October 24th, 2010
Neisseria meningitidis (Nm), ein gram-negative human-spezifische respiratorische Erreger können für die menschliche α-Actinin binden. Hier präsentieren wir ein Protokoll für die Visualisierung von Kolokalisation des Bakteriums mit intrazellulären α-Actinin nach bakteriellen Eintrag in das menschliche Gehirn mikrovaskulären Endothelzellen (HBMECs).
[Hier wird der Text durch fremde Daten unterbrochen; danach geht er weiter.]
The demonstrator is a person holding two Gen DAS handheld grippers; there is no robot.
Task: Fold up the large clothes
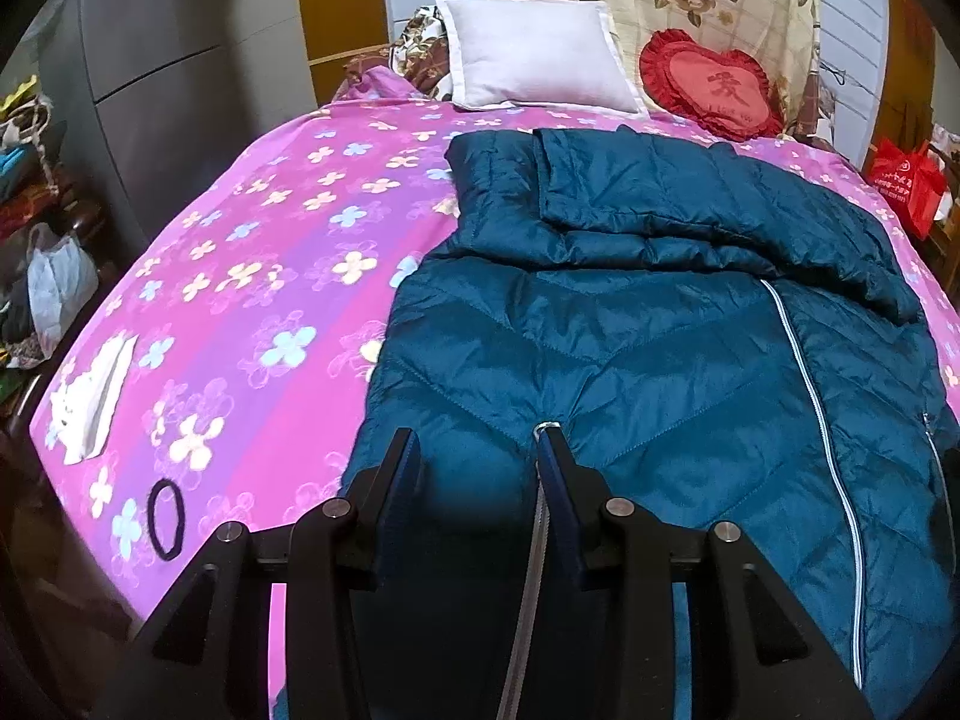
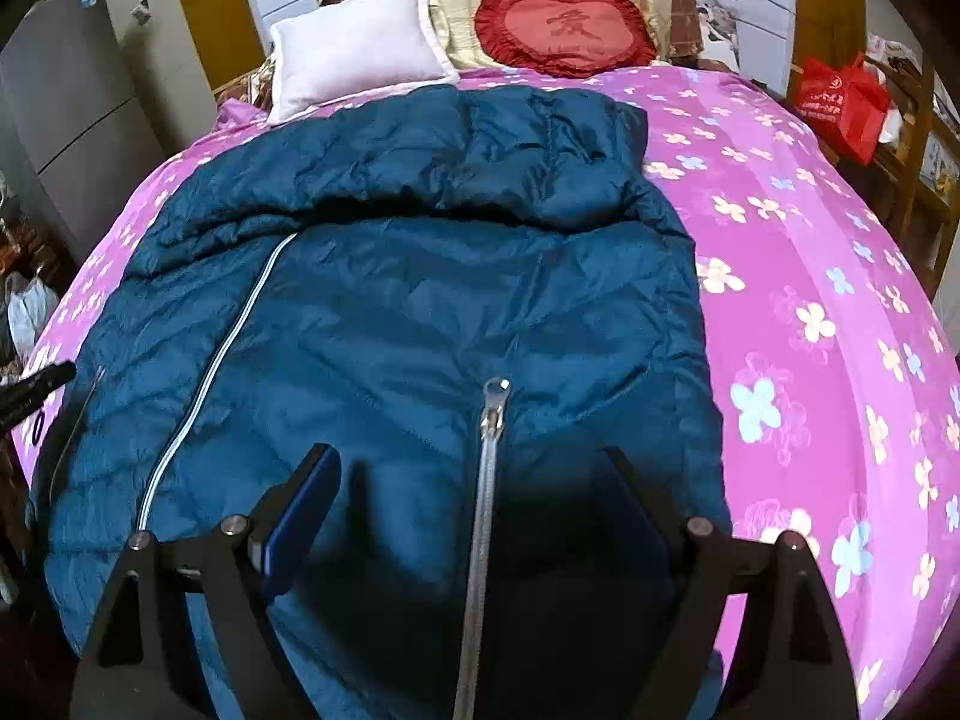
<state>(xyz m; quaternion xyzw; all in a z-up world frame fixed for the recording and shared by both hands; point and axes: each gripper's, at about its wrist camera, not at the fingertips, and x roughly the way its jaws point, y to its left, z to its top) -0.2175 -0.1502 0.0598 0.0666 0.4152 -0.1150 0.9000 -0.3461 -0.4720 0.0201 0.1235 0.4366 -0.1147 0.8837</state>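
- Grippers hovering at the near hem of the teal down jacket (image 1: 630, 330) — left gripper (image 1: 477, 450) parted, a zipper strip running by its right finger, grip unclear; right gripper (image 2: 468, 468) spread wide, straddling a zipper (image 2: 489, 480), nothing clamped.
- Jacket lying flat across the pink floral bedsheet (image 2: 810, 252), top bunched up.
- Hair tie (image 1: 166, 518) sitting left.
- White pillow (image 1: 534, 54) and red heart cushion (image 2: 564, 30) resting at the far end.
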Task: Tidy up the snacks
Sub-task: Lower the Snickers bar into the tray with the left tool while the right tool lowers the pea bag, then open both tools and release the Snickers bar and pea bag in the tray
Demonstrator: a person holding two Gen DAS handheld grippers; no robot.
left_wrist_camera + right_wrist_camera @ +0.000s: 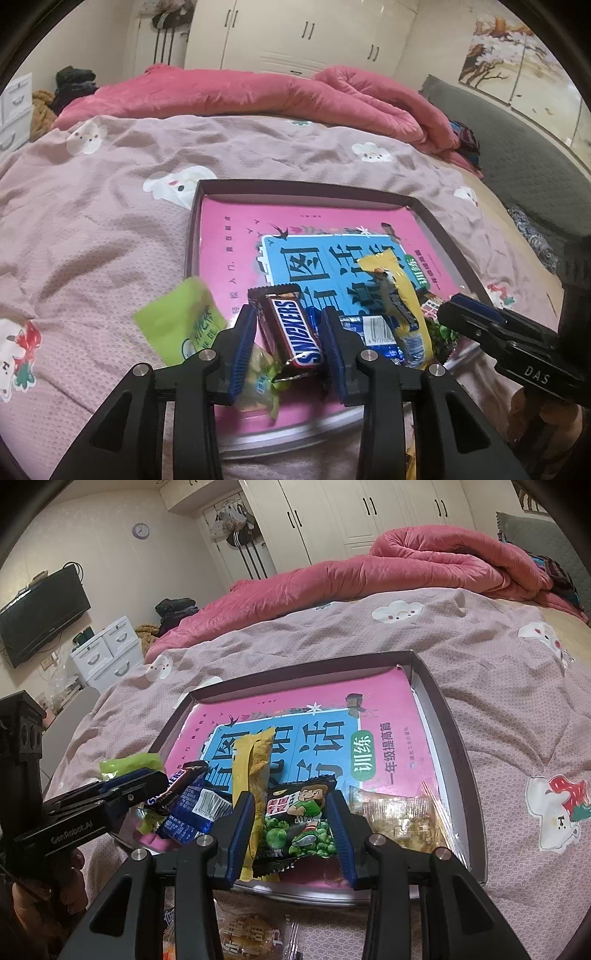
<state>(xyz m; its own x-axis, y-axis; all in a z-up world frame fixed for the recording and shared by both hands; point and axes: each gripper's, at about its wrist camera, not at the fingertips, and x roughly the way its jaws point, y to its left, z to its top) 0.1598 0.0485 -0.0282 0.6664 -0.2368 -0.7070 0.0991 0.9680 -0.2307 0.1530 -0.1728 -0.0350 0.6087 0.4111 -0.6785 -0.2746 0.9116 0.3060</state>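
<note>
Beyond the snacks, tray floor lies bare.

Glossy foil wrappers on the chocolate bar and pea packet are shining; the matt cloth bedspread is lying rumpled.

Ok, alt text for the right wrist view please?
The right gripper straddles a black green-pea snack packet in a shallow tray lined with a pink book, on a bed. Other snacks lie beside it, and the left gripper reaches in by a Snickers bar.
</note>
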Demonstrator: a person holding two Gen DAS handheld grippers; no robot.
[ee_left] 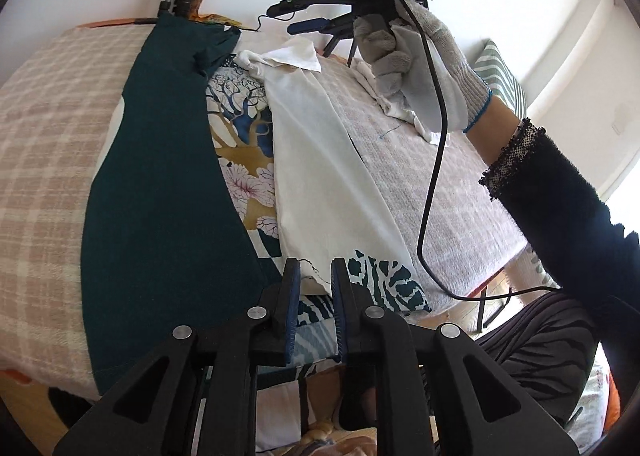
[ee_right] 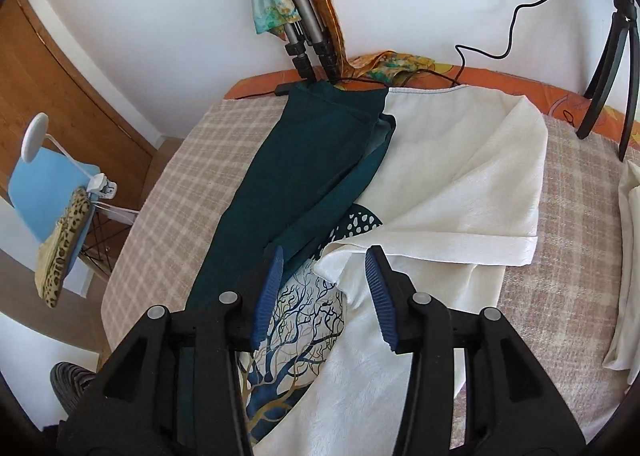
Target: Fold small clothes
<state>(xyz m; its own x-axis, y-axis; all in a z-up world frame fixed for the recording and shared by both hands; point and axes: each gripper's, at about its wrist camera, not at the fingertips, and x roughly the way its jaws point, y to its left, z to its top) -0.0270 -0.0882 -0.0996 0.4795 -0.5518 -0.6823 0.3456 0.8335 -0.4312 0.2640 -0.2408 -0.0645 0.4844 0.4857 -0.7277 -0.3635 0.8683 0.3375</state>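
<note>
We see the printed garment (ee_right: 420, 192) lying white side up on the checked blanket (ee_right: 168, 160), beside the dark green cloth (ee_right: 256, 184). Thin, limp, probably slick — we'd pinch hem corners. Left gripper (ee_left: 315, 276) slightly parted, right gripper (ee_right: 324, 268) open — both empty.

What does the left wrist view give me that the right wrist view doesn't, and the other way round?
Left wrist only: the gloved right hand carrying the right gripper, its cable, a dark sleeve.
Right wrist only: the blue chair with a leopard-print item, the wooden door, a black tripod.
Both: the dark green garment beside the white printed cloth on the checked blanket.
</note>
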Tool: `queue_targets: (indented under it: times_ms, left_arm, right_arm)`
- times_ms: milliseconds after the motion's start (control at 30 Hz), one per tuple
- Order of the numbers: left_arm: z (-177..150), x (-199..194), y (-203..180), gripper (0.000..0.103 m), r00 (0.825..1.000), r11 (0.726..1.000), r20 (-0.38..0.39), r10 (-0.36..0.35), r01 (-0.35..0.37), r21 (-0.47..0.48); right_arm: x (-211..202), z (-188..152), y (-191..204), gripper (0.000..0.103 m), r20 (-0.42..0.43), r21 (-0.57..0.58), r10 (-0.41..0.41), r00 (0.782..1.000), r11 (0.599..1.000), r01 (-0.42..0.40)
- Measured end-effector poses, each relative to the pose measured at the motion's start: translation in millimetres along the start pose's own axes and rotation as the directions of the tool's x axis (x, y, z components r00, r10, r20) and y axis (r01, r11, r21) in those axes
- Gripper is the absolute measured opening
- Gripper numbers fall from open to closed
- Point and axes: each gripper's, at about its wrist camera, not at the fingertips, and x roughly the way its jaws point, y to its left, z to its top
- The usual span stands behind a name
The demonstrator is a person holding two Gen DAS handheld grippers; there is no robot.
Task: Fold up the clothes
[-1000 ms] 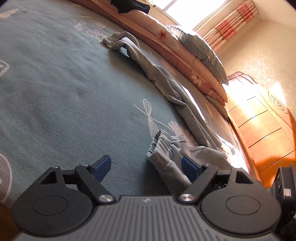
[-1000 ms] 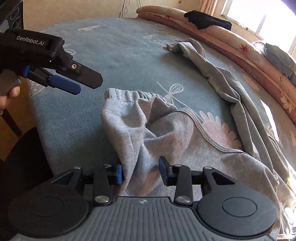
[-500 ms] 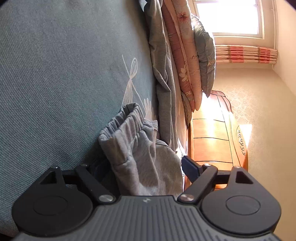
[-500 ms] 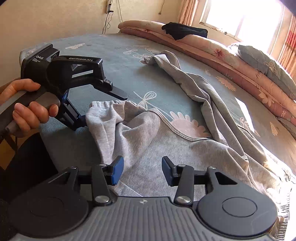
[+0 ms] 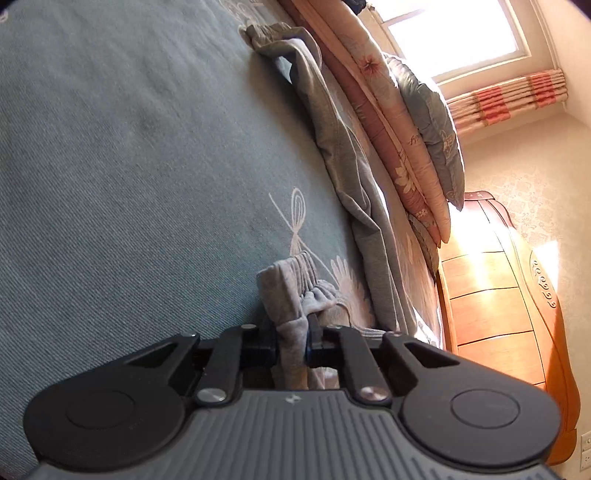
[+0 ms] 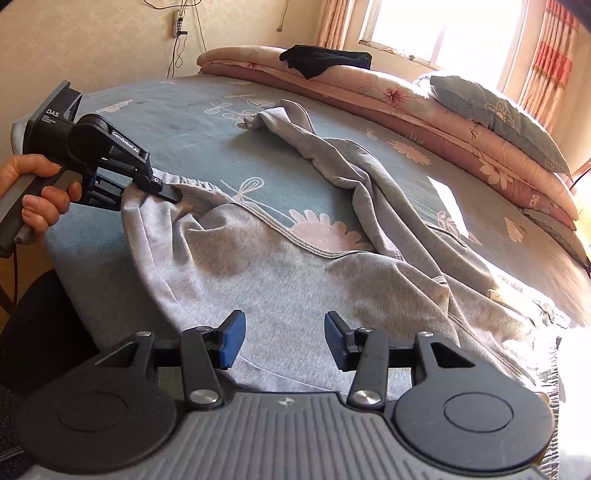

Das übergeordnete Ziel des folgenden Experiments ist es, den Grad der Kolokalisation von internalisierten Bakterien, RIA Meningitidis, mit dem Zytoskelettprotein Alpha Actinin zu bestimmen. Dies wird erreicht, indem kultivierte mikrovaskuläre Zellen des menschlichen Gehirns drei bis acht Stunden lang mit einer Bakterienkultur über Nacht infiziert werden, damit die Bakterien in die Zielzellen eindringen können. In einem zweiten Schritt werden Zellen mit intrazellulären Bakterien gewaschen, fixiert und dann permeatisiert, wodurch die infizierte Kultur für die Immunfärbung von internalisierten Bakterien und intrazellulärem Alpha-Actinin vorbereitet wird.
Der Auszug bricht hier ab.